The answer must be one number: how many lines in the data below include the string "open".
================
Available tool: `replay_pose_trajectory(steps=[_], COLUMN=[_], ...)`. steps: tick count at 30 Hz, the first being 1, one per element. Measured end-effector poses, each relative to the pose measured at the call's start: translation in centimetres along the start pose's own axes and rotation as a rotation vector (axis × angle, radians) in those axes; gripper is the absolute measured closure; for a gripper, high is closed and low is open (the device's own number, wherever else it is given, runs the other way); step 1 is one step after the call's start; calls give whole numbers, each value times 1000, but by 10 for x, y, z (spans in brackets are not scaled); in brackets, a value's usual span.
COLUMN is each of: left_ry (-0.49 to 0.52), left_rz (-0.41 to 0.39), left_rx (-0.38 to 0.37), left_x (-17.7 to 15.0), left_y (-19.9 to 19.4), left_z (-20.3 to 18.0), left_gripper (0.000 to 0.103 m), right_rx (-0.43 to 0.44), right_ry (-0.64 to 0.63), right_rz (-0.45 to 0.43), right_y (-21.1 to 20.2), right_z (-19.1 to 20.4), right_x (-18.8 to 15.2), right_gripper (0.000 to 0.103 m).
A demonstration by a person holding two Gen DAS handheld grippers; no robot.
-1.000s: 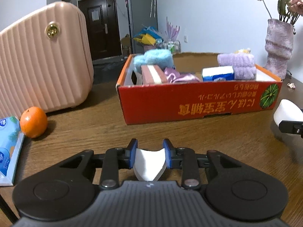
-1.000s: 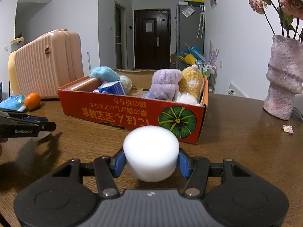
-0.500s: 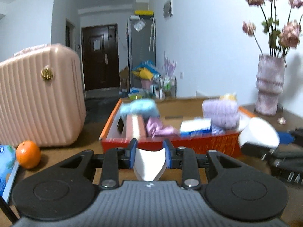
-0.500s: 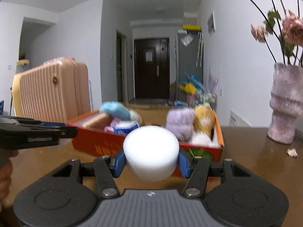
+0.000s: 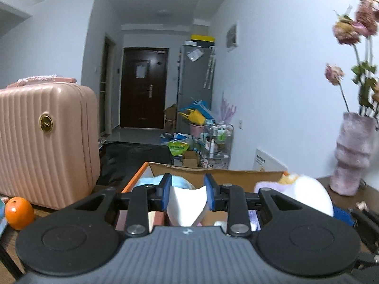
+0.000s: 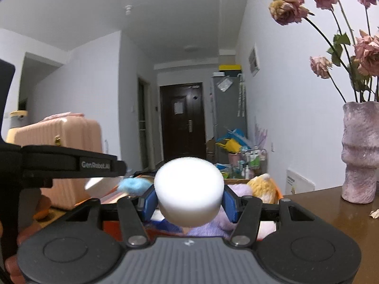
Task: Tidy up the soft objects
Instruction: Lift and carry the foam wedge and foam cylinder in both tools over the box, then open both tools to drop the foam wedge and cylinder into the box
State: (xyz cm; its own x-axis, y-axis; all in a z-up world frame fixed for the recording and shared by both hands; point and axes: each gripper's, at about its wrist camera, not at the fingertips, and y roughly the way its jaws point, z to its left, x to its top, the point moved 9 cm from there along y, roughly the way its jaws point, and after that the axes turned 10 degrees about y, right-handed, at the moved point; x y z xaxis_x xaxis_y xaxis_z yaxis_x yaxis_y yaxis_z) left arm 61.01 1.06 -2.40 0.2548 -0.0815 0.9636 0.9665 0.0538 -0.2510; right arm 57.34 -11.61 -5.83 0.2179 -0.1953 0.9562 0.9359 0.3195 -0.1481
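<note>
We're gripping a thin white foam piece (image 5: 186, 204) w/ the left gripper (image 5: 187, 195), fingers narrow and pressing it from both sides, its pointed end hanging low-centre of the left wrist view. The right gripper (image 6: 189, 200) is holding a round white foam puff (image 6: 189, 190) between its blue pads (image 6: 149, 201), jaws partway apart, clamping it at centre frame. In the left view that same puff is showing at the right edge, lower half.

Just behind both grippers we're seeing the cardboard box (image 5: 213, 174), orange rim at its left side. Inside it: a blue fluffy item (image 5: 180, 183) at left, a purple plush (image 6: 213, 228) and a yellow plush (image 6: 261, 185) toward the right in the right wrist view.

A pink suitcase (image 5: 45, 146) is standing at left-centre, an orange (image 5: 19, 209) sitting at its base, lower left. A pink vase (image 6: 360, 153) w/ dried roses (image 6: 287, 8) is standing on the brown table (image 6: 331, 203) at far right. The left gripper's black body is crossing the left side of the right view.
</note>
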Motion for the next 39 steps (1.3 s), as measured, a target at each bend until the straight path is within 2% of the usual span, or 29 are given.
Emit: replay_pose_trajectory(steps=[6, 10, 17, 25, 27, 30, 31, 33, 34, 36, 37, 38, 39], left_ry=[-41, -54, -62, -67, -68, -67, -70, -90, -101, -118, -121, -123, -127], left_rz=[-6, 11, 49, 71, 73, 63, 59, 46, 37, 16, 12, 10, 3], left_rx=[36, 68, 91, 109, 106, 100, 97, 109, 124, 148, 155, 168, 188], left_x=[9, 9, 0, -5, -7, -7, -7, -7, -7, -6, -6, -6, -6], left_y=[20, 31, 47, 60, 61, 60, 59, 54, 52, 48, 46, 46, 45], left_z=[1, 1, 10, 17, 19, 20, 20, 23, 25, 29, 30, 32, 34], left_gripper=[73, 73, 73, 73, 68, 60, 52, 34, 20, 13, 5, 0, 0], right_rx=[-46, -65, -110, -109, -108, -110, -115, -121, -120, -128, -136, -142, -145], right_ry=[21, -15, -27, -62, -65, -62, -62, -56, -50, -49, -52, -52, -52], right_rz=[-34, -77, -71, -35, -22, -12, -18, -32, -38, -35, -32, -31, -32], right_y=[22, 34, 58, 72, 75, 76, 75, 73, 71, 71, 71, 71, 71], right_z=[-9, -8, -12, -7, -7, -9, -9, -12, -13, -14, -15, -15, -16], right_x=[6, 11, 12, 6, 4, 3, 4, 6, 7, 6, 6, 5, 5], right_gripper=[47, 47, 46, 45, 45, 27, 18, 15, 13, 6, 1, 0, 0])
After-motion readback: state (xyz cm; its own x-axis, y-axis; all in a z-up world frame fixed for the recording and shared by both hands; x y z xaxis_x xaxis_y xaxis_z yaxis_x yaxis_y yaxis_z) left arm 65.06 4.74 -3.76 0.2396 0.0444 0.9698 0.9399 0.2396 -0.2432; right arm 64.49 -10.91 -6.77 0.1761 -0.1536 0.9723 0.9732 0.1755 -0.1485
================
Answer to this exercise - 2